Followers of Folo may have noted his role in the huge truth-or-fiction RICO complaint filed by James Perdigao; Jefferson was the person that Perdigao said was bribed by the star witness in the Edwards prosecution to influence the result in the witness’s own prosecution. There is a passage in the complaint describing the delivery of bribe money to Jefferson’s back steps. You can read about it here.
Well, today the U.S. Attorney’s office in New Orleans announced that they had indicted a bunch of Jefferson’s family: his sister (who is a 4th District Assessor in New Orleans), brother (who also is described getting cash in the Perdigao complaint, and niece.
A no-slouch lawyer friend in New Orleans told me today, with a thread of personal knowledge that, while there surely is some serious spinning in Perdigao’s complaint, there also is much more than meets any eye that has beheld all this from uninformed vantage.
Significantly, not many or almost no New Orleans lawyer of any substance/repute would have taken the plaintiff’s case……. but the one who did is top-drawer. (That incredibly rich, detailed complaint certainly raised the question of Rule 11 sanctions, now assuaged.)
The implicaton/inference is that as wild as the complaint is, there is smoke and somewhere some serious fire.
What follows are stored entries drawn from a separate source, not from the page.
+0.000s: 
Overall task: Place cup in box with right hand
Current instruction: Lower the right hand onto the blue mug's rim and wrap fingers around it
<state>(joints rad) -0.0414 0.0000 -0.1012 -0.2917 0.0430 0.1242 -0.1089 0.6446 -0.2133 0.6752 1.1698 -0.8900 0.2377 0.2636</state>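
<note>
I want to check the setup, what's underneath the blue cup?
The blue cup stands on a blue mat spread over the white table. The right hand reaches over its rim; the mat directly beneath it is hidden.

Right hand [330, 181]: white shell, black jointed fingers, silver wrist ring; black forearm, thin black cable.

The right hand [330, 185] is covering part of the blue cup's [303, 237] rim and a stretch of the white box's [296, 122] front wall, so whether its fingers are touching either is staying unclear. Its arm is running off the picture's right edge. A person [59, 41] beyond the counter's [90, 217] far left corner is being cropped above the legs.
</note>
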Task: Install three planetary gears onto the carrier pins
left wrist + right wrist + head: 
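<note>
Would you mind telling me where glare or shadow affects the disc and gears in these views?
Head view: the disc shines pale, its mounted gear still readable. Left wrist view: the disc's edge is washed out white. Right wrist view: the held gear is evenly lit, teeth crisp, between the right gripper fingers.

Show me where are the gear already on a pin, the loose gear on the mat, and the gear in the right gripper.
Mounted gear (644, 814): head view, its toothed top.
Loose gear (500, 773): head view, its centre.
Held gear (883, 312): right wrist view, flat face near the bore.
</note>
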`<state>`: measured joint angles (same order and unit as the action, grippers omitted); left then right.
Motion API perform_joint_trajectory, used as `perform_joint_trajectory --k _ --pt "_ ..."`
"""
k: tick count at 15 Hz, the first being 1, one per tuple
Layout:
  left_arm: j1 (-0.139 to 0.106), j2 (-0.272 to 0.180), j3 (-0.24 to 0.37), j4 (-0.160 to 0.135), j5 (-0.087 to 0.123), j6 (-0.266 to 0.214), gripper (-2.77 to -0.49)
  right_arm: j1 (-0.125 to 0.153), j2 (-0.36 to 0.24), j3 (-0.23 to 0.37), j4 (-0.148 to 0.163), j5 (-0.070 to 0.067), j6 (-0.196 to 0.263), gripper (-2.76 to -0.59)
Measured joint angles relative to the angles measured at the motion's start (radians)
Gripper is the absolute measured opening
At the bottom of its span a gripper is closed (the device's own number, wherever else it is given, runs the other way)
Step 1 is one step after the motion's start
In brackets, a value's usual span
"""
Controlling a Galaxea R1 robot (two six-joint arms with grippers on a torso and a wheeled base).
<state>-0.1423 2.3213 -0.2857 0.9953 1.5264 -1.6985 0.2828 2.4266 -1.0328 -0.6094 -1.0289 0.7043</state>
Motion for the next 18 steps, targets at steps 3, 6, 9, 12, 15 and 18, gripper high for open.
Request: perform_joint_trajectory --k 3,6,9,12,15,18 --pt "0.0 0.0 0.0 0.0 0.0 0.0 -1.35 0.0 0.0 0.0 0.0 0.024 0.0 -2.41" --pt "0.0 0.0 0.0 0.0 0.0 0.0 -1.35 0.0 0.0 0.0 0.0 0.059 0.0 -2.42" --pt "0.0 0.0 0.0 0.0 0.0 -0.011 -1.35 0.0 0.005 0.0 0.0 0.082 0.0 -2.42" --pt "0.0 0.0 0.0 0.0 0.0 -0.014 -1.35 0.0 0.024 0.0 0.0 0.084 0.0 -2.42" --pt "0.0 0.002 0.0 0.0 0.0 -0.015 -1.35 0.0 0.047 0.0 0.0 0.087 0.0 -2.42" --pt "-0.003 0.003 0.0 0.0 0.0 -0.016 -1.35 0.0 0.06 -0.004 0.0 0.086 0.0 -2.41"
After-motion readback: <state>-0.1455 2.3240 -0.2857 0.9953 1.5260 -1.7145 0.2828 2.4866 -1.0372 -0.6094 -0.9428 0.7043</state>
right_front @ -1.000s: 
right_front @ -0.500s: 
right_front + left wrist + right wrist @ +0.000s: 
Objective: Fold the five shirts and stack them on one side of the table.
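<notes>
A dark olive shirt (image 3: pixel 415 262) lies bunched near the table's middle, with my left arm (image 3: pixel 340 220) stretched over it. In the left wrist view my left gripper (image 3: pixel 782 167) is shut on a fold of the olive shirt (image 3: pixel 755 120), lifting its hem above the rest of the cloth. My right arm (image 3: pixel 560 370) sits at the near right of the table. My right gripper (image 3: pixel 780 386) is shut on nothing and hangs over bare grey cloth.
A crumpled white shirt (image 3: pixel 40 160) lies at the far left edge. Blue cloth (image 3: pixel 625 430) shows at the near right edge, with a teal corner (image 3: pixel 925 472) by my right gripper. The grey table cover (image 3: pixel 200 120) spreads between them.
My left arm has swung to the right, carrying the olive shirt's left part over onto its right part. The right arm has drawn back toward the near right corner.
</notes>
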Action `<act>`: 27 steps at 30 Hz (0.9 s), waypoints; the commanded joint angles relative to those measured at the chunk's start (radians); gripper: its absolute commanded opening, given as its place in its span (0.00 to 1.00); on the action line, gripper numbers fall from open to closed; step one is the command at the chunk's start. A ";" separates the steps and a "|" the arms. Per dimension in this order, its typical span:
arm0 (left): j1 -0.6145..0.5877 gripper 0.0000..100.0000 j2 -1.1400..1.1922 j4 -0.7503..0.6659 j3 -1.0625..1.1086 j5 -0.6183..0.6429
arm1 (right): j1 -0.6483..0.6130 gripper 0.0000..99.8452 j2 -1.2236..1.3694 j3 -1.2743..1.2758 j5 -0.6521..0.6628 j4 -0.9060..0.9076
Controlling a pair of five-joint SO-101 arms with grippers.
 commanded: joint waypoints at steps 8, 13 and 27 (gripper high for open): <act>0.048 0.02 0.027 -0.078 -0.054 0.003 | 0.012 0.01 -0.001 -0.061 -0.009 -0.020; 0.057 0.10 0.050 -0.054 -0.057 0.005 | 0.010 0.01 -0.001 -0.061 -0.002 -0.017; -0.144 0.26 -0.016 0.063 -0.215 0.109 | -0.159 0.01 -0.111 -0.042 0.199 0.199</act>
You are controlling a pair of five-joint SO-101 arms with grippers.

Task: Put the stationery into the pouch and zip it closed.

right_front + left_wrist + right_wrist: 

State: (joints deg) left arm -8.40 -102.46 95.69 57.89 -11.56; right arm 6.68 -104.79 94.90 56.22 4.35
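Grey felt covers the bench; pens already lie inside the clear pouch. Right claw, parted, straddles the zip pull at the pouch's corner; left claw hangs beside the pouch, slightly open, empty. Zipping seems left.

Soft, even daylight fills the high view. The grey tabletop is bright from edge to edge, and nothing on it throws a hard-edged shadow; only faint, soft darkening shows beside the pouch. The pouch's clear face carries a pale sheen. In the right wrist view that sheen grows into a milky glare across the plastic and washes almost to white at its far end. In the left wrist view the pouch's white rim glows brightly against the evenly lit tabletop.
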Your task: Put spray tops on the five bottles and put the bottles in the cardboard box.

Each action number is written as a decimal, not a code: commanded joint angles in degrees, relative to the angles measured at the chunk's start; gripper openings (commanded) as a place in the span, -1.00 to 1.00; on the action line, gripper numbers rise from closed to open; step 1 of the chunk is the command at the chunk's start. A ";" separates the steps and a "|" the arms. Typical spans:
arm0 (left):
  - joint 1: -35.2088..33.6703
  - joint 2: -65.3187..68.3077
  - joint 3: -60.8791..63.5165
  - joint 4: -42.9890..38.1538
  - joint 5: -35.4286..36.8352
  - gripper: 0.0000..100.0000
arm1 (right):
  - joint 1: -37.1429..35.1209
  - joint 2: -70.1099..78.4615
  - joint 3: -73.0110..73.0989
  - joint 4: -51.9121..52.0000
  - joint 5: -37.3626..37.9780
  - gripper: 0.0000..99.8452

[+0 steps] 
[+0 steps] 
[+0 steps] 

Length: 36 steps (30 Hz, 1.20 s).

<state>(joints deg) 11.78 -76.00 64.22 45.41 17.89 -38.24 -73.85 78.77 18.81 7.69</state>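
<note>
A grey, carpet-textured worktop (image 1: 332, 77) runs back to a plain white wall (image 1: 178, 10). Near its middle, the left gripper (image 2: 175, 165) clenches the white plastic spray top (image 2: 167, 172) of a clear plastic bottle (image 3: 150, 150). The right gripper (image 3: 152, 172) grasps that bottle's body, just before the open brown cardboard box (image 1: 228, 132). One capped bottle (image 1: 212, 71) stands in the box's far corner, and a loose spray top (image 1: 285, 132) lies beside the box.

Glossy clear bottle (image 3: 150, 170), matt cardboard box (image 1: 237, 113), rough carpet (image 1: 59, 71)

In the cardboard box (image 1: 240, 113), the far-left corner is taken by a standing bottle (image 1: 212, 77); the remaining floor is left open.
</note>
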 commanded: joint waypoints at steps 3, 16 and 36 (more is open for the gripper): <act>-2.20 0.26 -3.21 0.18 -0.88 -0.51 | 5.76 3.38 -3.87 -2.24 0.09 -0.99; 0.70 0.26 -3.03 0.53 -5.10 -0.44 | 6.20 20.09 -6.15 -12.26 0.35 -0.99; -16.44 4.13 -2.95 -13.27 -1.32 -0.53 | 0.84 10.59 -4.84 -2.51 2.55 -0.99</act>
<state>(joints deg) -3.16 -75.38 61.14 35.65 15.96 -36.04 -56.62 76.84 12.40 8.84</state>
Especially, perhaps, some stuff that would knock down the conviction of Ewin Edwards. Oh, my.
And William Jefferson just might hold a lot of pertinent information, including such that could put the government itself on a hot plate. Would he hold it back to spare his family the end game of today’s indictment? Was it done to wrap his knowledge in foil and put it in a forever freezer, like so many unspent dollars?
Inquiring minds want to move on to another topic.
Perdigao was not lying in the complaint and he has not included all that he knows. You know, people think it sounds like a John Grisham novel but Grisham’s novels were fiction based on observations made while practicing law. Grisham took trickery into the realm of the diabolical (murder). I have my fingers crossed that the trickery turned in on itself does not descend into the diabolical. Many people know that Perdigao is not lying. Many people know.
Sally,
Is James related to Gunther in any way?
Possibly siblings — I would have to ask.
I believe you have a typo in your post….they
found $90,000 in his freezer, not $9,000.
George and Weezie are next to be indicted.
You’re right, Plexix, both the CNN and WaPo articles say $90K.
I knew that there were complaints about it, but when was the FBI search found to be illegal? If it was, that sets a rather disturbing precedent, I think. A Congressman could hide any incriminating evidence in his offices there, one presumes. If it were paper evidence, he could probably have it destroyed there.
I corralled that truant zero, guys, thanks. Cujo, that ruling against the FBI came pretty quickly — when was it? last year?
While you’re correcting, it was national guardsmen Jefferson commandeered, not coast guardsmen. The NYTimes has the search in May, 06, initial rulings July, 06 (see pdf link on the following link to NYTimes article) the Appellate Court ruling in August, 07 and the Supreme Court declining to review the ruling in March of this year.